*** Begin section ***

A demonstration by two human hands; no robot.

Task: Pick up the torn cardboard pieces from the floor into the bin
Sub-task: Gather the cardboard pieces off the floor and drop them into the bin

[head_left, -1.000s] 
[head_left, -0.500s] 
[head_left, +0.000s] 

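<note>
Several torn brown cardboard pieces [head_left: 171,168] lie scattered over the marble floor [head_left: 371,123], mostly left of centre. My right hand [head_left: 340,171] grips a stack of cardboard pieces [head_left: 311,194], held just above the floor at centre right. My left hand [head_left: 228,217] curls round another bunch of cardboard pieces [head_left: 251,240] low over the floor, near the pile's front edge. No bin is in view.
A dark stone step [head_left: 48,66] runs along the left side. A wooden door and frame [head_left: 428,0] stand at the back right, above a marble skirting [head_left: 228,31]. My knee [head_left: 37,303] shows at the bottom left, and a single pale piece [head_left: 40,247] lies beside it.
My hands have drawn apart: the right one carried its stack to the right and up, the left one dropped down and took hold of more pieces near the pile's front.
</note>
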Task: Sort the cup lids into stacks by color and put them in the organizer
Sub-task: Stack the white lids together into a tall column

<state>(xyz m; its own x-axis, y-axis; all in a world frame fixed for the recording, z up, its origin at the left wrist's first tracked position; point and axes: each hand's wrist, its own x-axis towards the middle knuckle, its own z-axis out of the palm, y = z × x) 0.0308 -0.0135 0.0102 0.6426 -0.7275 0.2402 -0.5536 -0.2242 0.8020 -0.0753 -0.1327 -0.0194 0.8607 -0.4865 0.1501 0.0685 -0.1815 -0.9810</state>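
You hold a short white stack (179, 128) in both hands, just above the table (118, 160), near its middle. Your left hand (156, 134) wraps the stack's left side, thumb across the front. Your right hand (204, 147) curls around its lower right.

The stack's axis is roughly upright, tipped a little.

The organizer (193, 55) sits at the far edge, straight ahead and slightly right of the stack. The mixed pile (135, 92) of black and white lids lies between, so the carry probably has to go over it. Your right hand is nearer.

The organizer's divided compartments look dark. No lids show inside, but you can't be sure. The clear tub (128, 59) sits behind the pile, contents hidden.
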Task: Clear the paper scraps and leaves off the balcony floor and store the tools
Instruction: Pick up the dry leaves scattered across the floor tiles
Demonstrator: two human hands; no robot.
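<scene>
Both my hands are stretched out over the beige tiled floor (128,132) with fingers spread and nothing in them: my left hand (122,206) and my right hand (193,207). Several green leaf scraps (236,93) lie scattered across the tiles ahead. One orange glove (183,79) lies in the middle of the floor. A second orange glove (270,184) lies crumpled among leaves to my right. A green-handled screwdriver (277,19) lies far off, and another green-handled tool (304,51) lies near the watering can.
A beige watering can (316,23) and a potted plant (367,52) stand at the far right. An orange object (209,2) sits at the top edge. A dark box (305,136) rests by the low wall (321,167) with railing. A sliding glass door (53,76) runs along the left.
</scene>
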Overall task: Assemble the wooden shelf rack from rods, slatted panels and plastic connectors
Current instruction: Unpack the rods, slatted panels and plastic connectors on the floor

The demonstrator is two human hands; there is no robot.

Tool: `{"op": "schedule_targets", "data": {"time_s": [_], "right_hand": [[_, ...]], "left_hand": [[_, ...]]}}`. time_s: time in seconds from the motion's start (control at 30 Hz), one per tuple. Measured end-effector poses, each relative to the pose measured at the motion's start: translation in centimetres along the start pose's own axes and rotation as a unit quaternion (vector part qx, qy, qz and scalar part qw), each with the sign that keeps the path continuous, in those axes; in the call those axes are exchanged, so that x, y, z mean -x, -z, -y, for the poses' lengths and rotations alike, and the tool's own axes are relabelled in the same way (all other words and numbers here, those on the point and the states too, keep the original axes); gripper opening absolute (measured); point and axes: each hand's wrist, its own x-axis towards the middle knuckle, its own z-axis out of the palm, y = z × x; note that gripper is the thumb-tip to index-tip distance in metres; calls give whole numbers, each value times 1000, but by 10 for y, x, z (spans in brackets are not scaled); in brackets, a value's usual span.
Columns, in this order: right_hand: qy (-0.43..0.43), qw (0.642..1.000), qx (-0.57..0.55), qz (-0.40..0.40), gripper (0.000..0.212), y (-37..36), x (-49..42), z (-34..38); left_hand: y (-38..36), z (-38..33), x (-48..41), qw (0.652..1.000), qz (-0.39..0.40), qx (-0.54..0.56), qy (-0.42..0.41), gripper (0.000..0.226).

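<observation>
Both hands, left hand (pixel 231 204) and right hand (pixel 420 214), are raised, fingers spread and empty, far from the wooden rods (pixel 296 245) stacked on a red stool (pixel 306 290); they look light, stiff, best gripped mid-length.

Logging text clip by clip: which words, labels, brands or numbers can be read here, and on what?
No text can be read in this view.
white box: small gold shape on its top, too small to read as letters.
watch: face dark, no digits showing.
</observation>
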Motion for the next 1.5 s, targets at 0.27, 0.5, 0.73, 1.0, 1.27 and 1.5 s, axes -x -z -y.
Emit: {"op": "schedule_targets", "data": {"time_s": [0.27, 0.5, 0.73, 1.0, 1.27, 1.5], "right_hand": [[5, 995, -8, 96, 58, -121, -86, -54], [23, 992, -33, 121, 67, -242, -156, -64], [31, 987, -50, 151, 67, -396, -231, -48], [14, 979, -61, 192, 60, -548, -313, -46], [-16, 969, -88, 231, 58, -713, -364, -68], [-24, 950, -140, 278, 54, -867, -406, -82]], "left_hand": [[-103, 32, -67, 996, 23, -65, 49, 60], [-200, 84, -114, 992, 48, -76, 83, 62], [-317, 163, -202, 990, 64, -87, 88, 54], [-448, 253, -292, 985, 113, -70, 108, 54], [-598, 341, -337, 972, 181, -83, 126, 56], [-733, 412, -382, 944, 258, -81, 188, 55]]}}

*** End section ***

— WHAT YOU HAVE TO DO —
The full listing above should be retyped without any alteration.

— SOLUTION TO THIS EXERCISE —
A demonstration by two human hands; no robot.

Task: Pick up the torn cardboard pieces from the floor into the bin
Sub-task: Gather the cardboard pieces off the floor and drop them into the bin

[head_left, -1.000s] 
[head_left, -0.500s] 
[head_left, +0.000s] 

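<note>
Several torn brown cardboard pieces [head_left: 171,168] lie scattered over the marble floor [head_left: 371,123], mostly left of centre. My right hand [head_left: 340,171] grips a stack of cardboard pieces [head_left: 311,194], held just above the floor at centre right. My left hand [head_left: 228,217] curls round another bunch of cardboard pieces [head_left: 251,240] low over the floor, near the pile's front edge. No bin is in view.
A dark stone step [head_left: 48,66] runs along the left side. A wooden door and frame [head_left: 428,0] stand at the back right, above a marble skirting [head_left: 228,31]. My knee [head_left: 37,303] shows at the bottom left, and a single pale piece [head_left: 40,247] lies beside it.
My hands have drawn apart: the right one carried its stack to the right and up, the left one dropped down and took hold of more pieces near the pile's front.
</note>
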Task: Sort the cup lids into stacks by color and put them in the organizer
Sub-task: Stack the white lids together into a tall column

<state>(xyz m; its own x-axis, y-axis; all in a world frame fixed for the recording, z up, its origin at the left wrist's first tracked position; point and axes: each hand's wrist, its own x-axis towards the middle knuckle, its own z-axis out of the palm, y = z × x) 0.0308 -0.0135 0.0102 0.6426 -0.7275 0.2402 -0.5536 -0.2242 0.8020 -0.0753 -0.1327 -0.0194 0.8607 -0.4865 0.1501 0.0685 -0.1815 -0.9810</state>
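You hold a short white stack (179, 128) in both hands, just above the table (118, 160), near its middle. Your left hand (156, 134) wraps the stack's left side, thumb across the front. Your right hand (204, 147) curls around its lower right.

The stack's axis is roughly upright, tipped a little.

The organizer (193, 55) sits at the far edge, straight ahead and slightly right of the stack. The mixed pile (135, 92) of black and white lids lies between, so the carry probably has to go over it. Your right hand is nearer.

The organizer's divided compartments look dark. No lids show inside, but you can't be sure. The clear tub (128, 59) sits behind the pile, contents hidden.
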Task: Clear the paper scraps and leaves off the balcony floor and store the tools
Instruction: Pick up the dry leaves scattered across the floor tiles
Demonstrator: two human hands; no robot.
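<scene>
Both my hands are stretched out over the beige tiled floor (128,132) with fingers spread and nothing in them: my left hand (122,206) and my right hand (193,207). Several green leaf scraps (236,93) lie scattered across the tiles ahead. One orange glove (183,79) lies in the middle of the floor. A second orange glove (270,184) lies crumpled among leaves to my right. A green-handled screwdriver (277,19) lies far off, and another green-handled tool (304,51) lies near the watering can.
A beige watering can (316,23) and a potted plant (367,52) stand at the far right. An orange object (209,2) sits at the top edge. A dark box (305,136) rests by the low wall (321,167) with railing. A sliding glass door (53,76) runs along the left.
</scene>
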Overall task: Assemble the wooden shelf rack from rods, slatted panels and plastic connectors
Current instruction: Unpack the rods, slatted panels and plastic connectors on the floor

The demonstrator is two human hands; there is no robot.

Tool: `{"op": "schedule_targets", "data": {"time_s": [_], "right_hand": [[_, ...]], "left_hand": [[_, ...]]}}`. time_s: time in seconds from the motion's start (control at 30 Hz), one per tuple. Measured end-effector poses, each relative to the pose measured at the motion's start: translation in centimetres along the start pose's own axes and rotation as a unit quaternion (vector part qx, qy, qz and scalar part qw), each with the sign that keeps the path continuous, in those axes; in the call those axes are exchanged, so that x, y, z mean -x, -z, -y, for the poses' lengths and rotations alike, and the tool's own axes are relabelled in the same way (all other words and numbers here, those on the point and the states too, keep the original axes); gripper opening absolute (measured); point and axes: each hand's wrist, its own x-axis towards the middle knuckle, its own z-axis out of the palm, y = z × x; note that gripper is the thumb-tip to index-tip distance in metres; calls give whole numbers, each value times 1000, but by 10 for y, x, z (spans in brackets are not scaled); in brackets, a value's usual span.
Columns, in this order: right_hand: qy (-0.43..0.43), qw (0.642..1.000), qx (-0.57..0.55), qz (-0.40..0.40), gripper (0.000..0.212), y (-37..36), x (-49..42), z (-34..38); left_hand: y (-38..36), z (-38..33), x (-48..41), qw (0.652..1.000), qz (-0.39..0.40), qx (-0.54..0.56), qy (-0.42..0.41), gripper (0.000..0.226).

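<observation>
Both hands, left hand (pixel 231 204) and right hand (pixel 420 214), are raised, fingers spread and empty, far from the wooden rods (pixel 296 245) stacked on a red stool (pixel 306 290); they look light, stiff, best gripped mid-length.

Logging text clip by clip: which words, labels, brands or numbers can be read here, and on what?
No text can be read in this view.
white box: small gold shape on its top, too small to read as letters.
watch: face dark, no digits showing.
</observation>
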Motion for the next 1.5 s, targets at 0.27, 0.5, 0.73, 1.0, 1.27 and 1.5 s, axes -x -z -y.
Emit: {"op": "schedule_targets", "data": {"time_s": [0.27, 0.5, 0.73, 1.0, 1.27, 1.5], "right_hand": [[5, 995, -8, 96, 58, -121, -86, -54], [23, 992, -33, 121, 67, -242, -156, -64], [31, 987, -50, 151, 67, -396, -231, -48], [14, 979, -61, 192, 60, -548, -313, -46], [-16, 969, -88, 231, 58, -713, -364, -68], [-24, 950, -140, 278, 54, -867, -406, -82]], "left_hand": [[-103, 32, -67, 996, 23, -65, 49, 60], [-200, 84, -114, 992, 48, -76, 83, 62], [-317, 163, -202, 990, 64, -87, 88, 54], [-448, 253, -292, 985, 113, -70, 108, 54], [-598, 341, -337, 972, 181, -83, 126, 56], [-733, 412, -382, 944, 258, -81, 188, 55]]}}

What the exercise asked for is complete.